TASK ITEM » The entries shown below are to be printed in full, unaltered.

MATERIAL PROVIDED »
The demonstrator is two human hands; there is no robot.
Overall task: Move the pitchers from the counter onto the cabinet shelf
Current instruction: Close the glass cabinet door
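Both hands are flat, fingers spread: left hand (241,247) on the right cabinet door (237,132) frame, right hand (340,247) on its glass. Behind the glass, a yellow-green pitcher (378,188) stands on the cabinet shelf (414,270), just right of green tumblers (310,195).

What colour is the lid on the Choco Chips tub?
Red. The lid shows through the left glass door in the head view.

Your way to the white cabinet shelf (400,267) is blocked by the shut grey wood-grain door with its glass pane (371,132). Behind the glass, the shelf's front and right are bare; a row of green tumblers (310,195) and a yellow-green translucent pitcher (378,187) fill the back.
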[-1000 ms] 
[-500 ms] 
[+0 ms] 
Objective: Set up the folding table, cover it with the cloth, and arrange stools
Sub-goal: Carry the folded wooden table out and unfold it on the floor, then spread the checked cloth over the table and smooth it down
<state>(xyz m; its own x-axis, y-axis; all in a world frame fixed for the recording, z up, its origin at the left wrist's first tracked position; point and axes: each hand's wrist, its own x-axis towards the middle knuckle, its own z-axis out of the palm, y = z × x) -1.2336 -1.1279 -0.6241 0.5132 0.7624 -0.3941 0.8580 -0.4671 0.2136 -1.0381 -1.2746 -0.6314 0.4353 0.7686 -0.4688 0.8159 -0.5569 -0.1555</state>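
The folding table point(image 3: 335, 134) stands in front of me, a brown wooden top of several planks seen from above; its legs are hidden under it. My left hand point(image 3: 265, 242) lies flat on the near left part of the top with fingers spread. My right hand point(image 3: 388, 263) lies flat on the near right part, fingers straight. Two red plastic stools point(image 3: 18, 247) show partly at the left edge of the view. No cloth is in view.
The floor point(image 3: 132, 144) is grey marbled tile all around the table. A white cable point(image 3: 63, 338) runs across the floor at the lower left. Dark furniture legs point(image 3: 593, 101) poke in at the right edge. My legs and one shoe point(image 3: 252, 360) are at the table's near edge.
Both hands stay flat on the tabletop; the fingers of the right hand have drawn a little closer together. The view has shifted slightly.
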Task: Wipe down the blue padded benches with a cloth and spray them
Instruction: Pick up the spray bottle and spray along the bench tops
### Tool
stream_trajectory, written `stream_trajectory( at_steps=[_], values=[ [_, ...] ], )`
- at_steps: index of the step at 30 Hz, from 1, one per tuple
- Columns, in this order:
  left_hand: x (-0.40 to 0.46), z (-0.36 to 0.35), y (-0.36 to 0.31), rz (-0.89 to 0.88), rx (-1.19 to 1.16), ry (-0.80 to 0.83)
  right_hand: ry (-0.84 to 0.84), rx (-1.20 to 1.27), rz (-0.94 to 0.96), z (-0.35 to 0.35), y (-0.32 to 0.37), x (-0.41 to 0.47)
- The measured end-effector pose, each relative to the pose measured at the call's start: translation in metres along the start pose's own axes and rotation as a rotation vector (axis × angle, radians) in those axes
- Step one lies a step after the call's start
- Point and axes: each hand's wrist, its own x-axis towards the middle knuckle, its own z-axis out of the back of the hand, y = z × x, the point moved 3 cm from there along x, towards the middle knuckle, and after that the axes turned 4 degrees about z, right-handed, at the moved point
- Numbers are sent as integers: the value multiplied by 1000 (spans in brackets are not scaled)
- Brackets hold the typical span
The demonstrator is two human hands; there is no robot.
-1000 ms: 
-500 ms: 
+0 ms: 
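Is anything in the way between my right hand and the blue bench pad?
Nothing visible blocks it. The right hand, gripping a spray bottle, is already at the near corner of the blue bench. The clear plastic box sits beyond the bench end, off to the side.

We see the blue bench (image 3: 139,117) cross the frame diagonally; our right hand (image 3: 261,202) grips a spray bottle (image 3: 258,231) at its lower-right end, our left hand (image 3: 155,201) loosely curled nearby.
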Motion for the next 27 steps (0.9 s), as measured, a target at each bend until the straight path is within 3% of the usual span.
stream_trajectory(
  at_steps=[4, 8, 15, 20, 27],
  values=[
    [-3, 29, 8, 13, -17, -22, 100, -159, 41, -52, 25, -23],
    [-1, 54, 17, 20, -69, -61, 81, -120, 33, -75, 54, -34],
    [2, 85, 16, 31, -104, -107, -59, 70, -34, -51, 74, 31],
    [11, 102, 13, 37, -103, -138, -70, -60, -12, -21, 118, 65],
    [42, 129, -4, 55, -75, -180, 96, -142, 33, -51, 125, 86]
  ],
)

SOLUTION FOR THIS EXERCISE »
The demonstrator is two human hands; there is no robot.
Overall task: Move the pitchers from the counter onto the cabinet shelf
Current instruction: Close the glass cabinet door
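Both hands are flat, fingers spread: left hand (241,247) on the right cabinet door (237,132) frame, right hand (340,247) on its glass. Behind the glass, a yellow-green pitcher (378,188) stands on the cabinet shelf (414,270), just right of green tumblers (310,195).

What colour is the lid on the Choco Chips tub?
Red. The lid shows through the left glass door in the head view.

Your way to the white cabinet shelf (400,267) is blocked by the shut grey wood-grain door with its glass pane (371,132). Behind the glass, the shelf's front and right are bare; a row of green tumblers (310,195) and a yellow-green translucent pitcher (378,187) fill the back.
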[-1000 ms] 
[-500 ms] 
[+0 ms] 
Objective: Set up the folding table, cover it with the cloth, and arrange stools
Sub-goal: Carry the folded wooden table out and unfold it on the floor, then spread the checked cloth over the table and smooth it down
<state>(xyz m; its own x-axis, y-axis; all in a world frame fixed for the recording, z up, its origin at the left wrist's first tracked position; point and axes: each hand's wrist, its own x-axis towards the middle knuckle, its own z-axis out of the palm, y = z × x) -1.2336 -1.1279 -0.6241 0.5132 0.7624 -0.3941 0.8580 -0.4671 0.2136 -1.0381 -1.2746 -0.6314 0.4353 0.7686 -0.4688 0.8159 -0.5569 -0.1555</state>
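The folding table point(image 3: 335, 134) stands in front of me, a brown wooden top of several planks seen from above; its legs are hidden under it. My left hand point(image 3: 265, 242) lies flat on the near left part of the top with fingers spread. My right hand point(image 3: 388, 263) lies flat on the near right part, fingers straight. Two red plastic stools point(image 3: 18, 247) show partly at the left edge of the view. No cloth is in view.
The floor point(image 3: 132, 144) is grey marbled tile all around the table. A white cable point(image 3: 63, 338) runs across the floor at the lower left. Dark furniture legs point(image 3: 593, 101) poke in at the right edge. My legs and one shoe point(image 3: 252, 360) are at the table's near edge.
Both hands stay flat on the tabletop; the fingers of the right hand have drawn a little closer together. The view has shifted slightly.
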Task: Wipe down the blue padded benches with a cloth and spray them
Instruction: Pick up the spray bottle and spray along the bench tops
### Tool
stream_trajectory, written `stream_trajectory( at_steps=[_], values=[ [_, ...] ], )`
- at_steps: index of the step at 30 Hz, from 1, one per tuple
- Columns, in this order:
  left_hand: x (-0.40 to 0.46), z (-0.36 to 0.35), y (-0.36 to 0.31), rz (-0.89 to 0.88), rx (-1.19 to 1.16), ry (-0.80 to 0.83)
  right_hand: ry (-0.84 to 0.84), rx (-1.20 to 1.27), rz (-0.94 to 0.96), z (-0.35 to 0.35), y (-0.32 to 0.37), x (-0.41 to 0.47)
- The measured end-effector pose, each relative to the pose measured at the call's start: translation in metres along the start pose's own axes and rotation as a rotation vector (axis × angle, radians) in those axes
- Step one lies a step after the call's start
- Point and axes: each hand's wrist, its own x-axis towards the middle knuckle, its own z-axis out of the back of the hand, y = z × x, the point moved 3 cm from there along x, towards the middle knuckle, and after that the axes turned 4 degrees about z, right-handed, at the moved point
- Numbers are sent as integers: the value multiplied by 1000 (spans in brackets are not scaled)
- Brackets hold the typical span
The demonstrator is two human hands; there is no robot.
-1000 ms: 
-500 ms: 
+0 ms: 
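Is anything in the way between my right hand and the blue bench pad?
Nothing visible blocks it. The right hand, gripping a spray bottle, is already at the near corner of the blue bench. The clear plastic box sits beyond the bench end, off to the side.

We see the blue bench (image 3: 139,117) cross the frame diagonally; our right hand (image 3: 261,202) grips a spray bottle (image 3: 258,231) at its lower-right end, our left hand (image 3: 155,201) loosely curled nearby.
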Motion for the next 27 steps (0.9 s), as measured, a target at each bend until the straight path is within 3% of the usual span.
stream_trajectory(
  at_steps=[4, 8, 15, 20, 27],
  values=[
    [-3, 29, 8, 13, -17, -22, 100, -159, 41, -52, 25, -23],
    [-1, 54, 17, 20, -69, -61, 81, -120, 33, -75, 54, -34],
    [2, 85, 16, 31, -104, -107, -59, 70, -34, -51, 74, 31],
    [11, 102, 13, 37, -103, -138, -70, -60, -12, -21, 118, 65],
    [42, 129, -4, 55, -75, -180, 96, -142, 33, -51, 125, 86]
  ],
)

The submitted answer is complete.